Background: Clinical trial simulations and pharmacometric modeling of biomarker profiles for under-represented groups are challenging because the underlying studies frequently do not have sufficient participants from these groups. Objectives: To investigate generative adversarial networks (GANs), an artificial intelligence (AI) technology that enables realistic simulations of complex patterns, for modeling clinical biomarker profiles of under-represented groups. Methods: GANs consist of generator and discriminator neural networks that operate in tandem.

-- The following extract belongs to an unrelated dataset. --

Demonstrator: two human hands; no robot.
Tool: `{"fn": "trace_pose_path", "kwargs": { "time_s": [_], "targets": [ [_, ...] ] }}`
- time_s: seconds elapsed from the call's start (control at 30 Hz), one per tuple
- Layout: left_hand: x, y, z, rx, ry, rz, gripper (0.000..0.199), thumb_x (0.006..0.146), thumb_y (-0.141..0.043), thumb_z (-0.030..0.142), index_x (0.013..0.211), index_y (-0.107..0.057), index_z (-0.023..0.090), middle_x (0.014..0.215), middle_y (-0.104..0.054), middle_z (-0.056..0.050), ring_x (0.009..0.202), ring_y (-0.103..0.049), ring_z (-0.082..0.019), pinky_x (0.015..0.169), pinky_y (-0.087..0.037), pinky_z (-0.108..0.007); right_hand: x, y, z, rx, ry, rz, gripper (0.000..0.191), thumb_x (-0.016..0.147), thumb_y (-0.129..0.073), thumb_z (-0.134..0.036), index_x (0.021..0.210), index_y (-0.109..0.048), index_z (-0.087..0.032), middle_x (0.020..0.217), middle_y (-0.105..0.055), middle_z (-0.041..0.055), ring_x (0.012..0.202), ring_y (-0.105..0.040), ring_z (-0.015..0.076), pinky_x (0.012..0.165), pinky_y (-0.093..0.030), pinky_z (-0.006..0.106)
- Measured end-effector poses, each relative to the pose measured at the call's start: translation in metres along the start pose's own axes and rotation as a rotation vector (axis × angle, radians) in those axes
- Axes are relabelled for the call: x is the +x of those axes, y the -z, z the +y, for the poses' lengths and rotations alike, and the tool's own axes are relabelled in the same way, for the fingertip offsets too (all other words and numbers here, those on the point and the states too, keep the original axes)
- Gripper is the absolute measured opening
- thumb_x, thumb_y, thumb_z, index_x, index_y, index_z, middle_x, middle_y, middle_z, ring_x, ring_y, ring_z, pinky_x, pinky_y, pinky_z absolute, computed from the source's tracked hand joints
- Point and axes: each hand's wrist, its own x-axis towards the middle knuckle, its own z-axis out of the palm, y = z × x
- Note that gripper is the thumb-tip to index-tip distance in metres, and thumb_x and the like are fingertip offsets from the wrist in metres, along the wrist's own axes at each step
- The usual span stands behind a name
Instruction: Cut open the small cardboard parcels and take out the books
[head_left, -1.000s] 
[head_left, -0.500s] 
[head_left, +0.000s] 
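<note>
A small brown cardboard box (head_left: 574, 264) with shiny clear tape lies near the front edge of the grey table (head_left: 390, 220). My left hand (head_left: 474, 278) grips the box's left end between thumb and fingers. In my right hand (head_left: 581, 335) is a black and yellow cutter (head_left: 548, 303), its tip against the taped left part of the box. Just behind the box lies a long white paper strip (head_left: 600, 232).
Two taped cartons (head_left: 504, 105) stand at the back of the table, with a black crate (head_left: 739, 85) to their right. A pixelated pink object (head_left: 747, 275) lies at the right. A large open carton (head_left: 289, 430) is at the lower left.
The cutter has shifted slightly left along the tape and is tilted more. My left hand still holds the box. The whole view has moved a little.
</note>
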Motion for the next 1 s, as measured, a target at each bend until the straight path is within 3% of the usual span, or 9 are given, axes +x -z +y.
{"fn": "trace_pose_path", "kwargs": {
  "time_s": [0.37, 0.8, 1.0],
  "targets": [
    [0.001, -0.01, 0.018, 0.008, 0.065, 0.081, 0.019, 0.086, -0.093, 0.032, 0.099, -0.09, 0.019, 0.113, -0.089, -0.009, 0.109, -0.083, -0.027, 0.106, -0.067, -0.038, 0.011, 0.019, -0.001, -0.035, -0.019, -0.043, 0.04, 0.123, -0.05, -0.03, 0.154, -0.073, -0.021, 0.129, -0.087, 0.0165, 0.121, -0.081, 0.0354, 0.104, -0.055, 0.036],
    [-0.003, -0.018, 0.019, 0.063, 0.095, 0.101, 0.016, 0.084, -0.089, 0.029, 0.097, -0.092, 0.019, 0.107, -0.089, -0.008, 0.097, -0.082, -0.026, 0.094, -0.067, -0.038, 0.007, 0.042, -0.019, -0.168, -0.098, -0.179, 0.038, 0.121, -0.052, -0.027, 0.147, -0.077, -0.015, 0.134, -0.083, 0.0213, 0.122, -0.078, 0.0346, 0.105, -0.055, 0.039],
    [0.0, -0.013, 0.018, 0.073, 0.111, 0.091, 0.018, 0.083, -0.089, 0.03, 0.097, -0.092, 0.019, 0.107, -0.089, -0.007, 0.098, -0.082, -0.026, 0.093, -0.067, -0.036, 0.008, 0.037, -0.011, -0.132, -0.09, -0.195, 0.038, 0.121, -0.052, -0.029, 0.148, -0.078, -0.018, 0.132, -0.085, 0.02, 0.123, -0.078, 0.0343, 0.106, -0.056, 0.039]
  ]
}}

GAN architectures were developed for modeling univariate and joint distributions of a panel of 16 diabetes-relevant biomarkers from the National Health and Nutrition Examination Survey (NHANES), which contains laboratory and clinical biomarker data from a population-based sample of individuals of all ages, racial groups, and ethnicities. Conditional GANs were used to model biomarker profiles for race/ethnicity categories. GAN performance was assessed by comparing GAN outputs to test data. Results: The biomarkers exhibited non-normal distributions and varied in their bivariate correlation patterns. Univariate distributions were modeled with generator and discriminator neural networks consisting of two dense layers with rectified linear unit-activation. The distributions of GAN-generated biomarkers were similar to the test data distributions. The joint distributions of the biomarker panel in the GAN-generated data were dispersed and overlapped with the joint distribution of the test data as assessed by three multi-dimensional projection methods. Conditional GANs satisfactorily modeled the joint distribution of the biomarker panel in the Black, Hispanic, White, and “Other” race/ethnicity categories. Conclusions: GAN are a promising AI approach for generating virtual patient data with realistic biomarker distributions for under-represented race/ethnicity groups.